- Your task: Write down exactly the lines of the records below, beginning with the first and ending with the line that includes "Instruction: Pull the".

Records to use below:

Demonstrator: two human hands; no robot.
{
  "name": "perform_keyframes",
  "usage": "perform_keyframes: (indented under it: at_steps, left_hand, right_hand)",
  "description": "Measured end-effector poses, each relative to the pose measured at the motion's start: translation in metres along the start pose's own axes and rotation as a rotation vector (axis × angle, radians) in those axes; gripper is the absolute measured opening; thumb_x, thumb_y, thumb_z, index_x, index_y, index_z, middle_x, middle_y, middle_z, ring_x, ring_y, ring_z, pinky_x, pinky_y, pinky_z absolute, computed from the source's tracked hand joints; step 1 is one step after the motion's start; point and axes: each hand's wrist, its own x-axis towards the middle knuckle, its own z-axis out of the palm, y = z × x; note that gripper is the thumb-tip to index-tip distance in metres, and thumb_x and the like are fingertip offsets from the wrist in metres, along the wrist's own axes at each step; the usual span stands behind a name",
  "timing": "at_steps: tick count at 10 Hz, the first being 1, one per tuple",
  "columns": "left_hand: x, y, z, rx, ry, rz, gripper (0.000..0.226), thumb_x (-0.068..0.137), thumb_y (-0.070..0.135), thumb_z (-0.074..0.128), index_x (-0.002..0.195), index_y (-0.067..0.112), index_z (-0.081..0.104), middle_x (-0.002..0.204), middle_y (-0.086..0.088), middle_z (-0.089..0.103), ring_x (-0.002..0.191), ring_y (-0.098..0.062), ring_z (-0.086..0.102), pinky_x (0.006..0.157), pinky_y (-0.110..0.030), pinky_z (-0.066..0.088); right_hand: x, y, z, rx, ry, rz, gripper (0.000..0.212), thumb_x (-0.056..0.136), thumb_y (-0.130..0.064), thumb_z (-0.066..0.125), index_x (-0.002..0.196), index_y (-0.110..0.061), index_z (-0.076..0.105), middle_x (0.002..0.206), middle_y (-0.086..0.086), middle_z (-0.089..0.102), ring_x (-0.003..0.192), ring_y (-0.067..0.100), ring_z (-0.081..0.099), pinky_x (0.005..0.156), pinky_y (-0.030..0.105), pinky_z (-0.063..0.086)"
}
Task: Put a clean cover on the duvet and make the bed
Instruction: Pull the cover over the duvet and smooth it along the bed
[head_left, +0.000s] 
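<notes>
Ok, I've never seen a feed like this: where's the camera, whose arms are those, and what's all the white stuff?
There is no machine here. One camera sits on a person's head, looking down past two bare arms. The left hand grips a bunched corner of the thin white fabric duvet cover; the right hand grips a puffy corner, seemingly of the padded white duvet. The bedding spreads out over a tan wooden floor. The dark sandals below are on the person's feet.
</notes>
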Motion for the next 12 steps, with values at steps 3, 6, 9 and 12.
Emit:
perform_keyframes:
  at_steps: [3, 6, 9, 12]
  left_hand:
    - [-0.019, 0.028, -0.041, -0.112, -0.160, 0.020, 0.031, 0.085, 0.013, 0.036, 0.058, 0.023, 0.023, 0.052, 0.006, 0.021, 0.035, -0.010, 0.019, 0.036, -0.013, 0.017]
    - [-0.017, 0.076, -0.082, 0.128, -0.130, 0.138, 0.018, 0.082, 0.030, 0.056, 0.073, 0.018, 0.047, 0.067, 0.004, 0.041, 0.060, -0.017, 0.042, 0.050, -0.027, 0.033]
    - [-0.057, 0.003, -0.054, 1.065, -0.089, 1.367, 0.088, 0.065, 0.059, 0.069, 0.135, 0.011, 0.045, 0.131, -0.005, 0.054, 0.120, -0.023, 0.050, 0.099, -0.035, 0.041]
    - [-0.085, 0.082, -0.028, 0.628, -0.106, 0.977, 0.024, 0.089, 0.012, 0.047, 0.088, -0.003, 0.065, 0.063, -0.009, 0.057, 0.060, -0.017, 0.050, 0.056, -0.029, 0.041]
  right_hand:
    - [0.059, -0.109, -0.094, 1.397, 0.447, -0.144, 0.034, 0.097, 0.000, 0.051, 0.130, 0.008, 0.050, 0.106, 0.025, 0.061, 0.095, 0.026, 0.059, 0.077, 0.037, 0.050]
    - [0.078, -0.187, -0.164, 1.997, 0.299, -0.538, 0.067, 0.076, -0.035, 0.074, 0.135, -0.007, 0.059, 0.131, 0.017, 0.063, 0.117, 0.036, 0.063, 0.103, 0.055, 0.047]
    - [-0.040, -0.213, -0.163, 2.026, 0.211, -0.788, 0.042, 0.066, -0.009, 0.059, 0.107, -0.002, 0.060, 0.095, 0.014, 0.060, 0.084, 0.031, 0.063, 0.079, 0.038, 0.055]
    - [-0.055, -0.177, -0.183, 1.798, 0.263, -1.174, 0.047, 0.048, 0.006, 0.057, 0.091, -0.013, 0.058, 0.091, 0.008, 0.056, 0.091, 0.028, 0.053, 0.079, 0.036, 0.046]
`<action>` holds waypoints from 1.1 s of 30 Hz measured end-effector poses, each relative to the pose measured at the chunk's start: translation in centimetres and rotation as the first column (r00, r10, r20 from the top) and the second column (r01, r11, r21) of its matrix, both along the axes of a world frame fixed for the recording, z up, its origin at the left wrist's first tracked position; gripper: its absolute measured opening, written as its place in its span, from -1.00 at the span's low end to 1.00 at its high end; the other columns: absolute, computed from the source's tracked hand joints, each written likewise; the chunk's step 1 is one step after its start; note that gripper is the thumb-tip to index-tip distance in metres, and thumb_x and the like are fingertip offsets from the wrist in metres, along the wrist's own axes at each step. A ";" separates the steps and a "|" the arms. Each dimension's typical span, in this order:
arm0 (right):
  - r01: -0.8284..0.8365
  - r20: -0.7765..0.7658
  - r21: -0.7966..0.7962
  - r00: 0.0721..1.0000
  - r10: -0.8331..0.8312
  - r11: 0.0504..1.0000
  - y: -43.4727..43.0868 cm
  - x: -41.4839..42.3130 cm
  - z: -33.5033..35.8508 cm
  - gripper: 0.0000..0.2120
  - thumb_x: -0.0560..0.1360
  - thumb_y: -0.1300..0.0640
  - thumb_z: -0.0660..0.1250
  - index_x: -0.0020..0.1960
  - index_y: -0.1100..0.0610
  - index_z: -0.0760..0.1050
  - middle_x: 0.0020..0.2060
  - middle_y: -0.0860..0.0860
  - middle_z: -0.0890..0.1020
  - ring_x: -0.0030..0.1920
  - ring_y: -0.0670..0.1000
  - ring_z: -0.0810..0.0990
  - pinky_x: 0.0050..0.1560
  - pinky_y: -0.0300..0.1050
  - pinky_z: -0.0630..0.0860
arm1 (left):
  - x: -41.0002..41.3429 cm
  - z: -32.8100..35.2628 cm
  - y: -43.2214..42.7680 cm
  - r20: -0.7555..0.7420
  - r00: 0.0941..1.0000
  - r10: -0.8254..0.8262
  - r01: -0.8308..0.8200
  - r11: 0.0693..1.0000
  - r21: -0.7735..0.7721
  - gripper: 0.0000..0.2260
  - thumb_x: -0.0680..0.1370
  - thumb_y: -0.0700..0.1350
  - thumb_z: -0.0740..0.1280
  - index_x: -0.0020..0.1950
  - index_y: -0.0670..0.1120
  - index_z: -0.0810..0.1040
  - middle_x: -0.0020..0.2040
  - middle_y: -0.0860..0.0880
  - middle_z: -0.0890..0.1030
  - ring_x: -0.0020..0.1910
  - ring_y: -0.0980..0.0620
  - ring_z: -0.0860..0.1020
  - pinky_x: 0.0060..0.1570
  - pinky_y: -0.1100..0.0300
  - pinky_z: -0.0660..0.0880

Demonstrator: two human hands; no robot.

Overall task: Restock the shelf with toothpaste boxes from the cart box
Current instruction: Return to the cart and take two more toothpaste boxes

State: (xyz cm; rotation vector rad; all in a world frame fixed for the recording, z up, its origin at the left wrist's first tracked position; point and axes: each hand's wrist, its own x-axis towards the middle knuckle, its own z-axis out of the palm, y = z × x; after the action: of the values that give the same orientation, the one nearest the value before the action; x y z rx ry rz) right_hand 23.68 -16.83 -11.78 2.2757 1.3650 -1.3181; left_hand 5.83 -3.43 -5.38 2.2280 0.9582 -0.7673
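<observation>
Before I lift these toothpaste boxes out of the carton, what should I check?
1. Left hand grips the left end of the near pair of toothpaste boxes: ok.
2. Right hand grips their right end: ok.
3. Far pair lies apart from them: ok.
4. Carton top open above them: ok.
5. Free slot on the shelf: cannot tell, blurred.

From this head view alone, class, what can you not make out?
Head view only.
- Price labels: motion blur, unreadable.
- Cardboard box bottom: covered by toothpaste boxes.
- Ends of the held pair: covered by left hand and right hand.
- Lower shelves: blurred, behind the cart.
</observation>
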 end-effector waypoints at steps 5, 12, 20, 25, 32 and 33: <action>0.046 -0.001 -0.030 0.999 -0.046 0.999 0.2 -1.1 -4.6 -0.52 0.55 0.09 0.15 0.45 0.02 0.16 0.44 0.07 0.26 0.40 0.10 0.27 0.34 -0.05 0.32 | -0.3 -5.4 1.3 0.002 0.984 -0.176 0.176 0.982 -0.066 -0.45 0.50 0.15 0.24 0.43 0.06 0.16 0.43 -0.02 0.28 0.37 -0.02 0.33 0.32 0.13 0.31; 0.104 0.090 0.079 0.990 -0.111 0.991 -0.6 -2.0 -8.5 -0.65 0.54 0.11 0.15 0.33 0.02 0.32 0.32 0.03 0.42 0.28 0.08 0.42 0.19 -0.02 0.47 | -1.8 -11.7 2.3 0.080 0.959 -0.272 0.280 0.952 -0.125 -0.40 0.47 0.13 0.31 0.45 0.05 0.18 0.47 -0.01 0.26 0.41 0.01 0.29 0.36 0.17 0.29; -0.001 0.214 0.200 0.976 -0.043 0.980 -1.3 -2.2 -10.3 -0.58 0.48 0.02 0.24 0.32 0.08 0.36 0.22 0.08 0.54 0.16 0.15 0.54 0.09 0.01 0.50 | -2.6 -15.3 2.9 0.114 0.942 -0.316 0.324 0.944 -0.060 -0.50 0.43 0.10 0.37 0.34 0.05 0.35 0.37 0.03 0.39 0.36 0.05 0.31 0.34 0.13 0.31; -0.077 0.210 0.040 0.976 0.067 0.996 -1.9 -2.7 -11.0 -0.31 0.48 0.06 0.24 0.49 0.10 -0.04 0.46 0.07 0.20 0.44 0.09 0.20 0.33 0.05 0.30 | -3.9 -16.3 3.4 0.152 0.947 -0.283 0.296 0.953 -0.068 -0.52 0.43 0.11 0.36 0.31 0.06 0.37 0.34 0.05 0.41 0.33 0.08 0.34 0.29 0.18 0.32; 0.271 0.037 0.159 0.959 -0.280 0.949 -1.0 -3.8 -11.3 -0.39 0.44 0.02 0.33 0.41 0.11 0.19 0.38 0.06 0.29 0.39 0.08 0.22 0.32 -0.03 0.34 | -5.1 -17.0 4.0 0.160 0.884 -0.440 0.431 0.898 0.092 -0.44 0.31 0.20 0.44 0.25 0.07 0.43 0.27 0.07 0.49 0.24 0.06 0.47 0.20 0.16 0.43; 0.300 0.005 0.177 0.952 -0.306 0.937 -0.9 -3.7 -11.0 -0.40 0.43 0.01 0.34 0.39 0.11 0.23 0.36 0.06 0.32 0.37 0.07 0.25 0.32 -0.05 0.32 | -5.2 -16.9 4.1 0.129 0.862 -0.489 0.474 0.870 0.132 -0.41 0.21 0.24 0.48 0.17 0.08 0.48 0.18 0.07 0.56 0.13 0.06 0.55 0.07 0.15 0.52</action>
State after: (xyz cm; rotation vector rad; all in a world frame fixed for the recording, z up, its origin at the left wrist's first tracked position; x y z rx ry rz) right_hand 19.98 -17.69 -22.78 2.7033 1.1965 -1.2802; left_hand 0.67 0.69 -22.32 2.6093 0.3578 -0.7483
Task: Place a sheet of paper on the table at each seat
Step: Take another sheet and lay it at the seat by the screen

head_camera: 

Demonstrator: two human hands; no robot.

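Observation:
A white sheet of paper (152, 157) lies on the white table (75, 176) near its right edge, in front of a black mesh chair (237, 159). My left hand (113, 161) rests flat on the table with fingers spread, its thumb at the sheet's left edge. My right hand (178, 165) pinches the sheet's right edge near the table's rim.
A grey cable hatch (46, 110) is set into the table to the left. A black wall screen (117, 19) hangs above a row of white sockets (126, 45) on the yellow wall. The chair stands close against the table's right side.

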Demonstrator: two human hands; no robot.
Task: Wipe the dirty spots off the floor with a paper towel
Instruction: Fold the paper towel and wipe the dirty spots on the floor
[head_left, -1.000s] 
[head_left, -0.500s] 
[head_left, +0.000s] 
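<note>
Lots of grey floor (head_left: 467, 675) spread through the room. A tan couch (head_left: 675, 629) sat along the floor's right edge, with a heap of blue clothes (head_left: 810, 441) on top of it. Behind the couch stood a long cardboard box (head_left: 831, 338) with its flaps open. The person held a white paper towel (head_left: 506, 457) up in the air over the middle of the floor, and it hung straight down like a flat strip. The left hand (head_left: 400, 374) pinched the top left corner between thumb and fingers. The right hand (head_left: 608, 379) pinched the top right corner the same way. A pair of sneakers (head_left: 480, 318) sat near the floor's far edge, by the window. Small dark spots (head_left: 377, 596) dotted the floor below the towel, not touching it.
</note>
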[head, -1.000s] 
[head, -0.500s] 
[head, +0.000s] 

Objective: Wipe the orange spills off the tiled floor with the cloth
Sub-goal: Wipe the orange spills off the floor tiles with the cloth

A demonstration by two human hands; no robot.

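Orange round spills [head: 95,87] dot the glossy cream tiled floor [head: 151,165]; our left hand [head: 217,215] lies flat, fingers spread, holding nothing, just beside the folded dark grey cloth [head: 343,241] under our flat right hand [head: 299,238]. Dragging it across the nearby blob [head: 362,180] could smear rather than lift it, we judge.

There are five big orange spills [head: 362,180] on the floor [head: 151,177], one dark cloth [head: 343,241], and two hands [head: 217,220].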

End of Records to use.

- Exercise output:
Demonstrator: two human hands; no robot.
{
  "name": "perform_keyframes",
  "usage": "perform_keyframes: (indented under it: at_steps, left_hand, right_hand)",
  "description": "Measured end-effector poses, each relative to the pose measured at the motion's start: translation in metres along the start pose's own axes and rotation as a rotation vector (axis × angle, radians) in those axes; gripper is the absolute measured opening; thumb_x, thumb_y, thumb_z, index_x, index_y, index_z, middle_x, middle_y, middle_z, ring_x, ring_y, ring_z, pinky_x, pinky_y, pinky_z absolute, computed from the source's tracked hand joints; step 1 is one step after the motion's start; point and axes: each hand's wrist, its own x-axis towards the middle knuckle, its own z-axis out of the palm, y = z × x; note that gripper is the thumb-tip to index-tip distance in metres, and thumb_x and the like are fingertip offsets from the wrist in metres, along the wrist's own axes at each step; the usual span stands behind a name",
  "timing": "at_steps: tick count at 10 Hz, the first being 1, one per tuple",
  "columns": "left_hand: x, y, z, rx, ry, rz, gripper (0.000..0.226), thumb_x (-0.068..0.137), thumb_y (-0.070..0.135), thumb_z (-0.074..0.128), index_x (-0.002..0.195), index_y (-0.067..0.112), index_z (-0.081..0.104), middle_x (-0.002..0.204), middle_y (-0.086..0.088), middle_z (-0.089..0.103), ring_x (-0.002..0.191), ring_y (-0.098..0.062), ring_z (-0.086..0.102), pinky_x (0.006..0.157), pinky_y (-0.110..0.030), pinky_z (-0.066..0.088); right_hand: x, y, z, rx, ry, rz, gripper (0.000..0.212), thumb_x (-0.056..0.136), thumb_y (-0.130..0.064), thumb_z (-0.066..0.125), index_x (-0.002..0.196), index_y (-0.110..0.061), index_z (-0.076..0.105), middle_x (0.002..0.206), middle_y (-0.086..0.086), middle_z (-0.089..0.102), ring_x (-0.003..0.192), ring_y (-0.067..0.100), ring_z (-0.081..0.099), pinky_x (0.005..0.156), pinky_y (-0.030..0.105), pinky_z (-0.063..0.086)"
}
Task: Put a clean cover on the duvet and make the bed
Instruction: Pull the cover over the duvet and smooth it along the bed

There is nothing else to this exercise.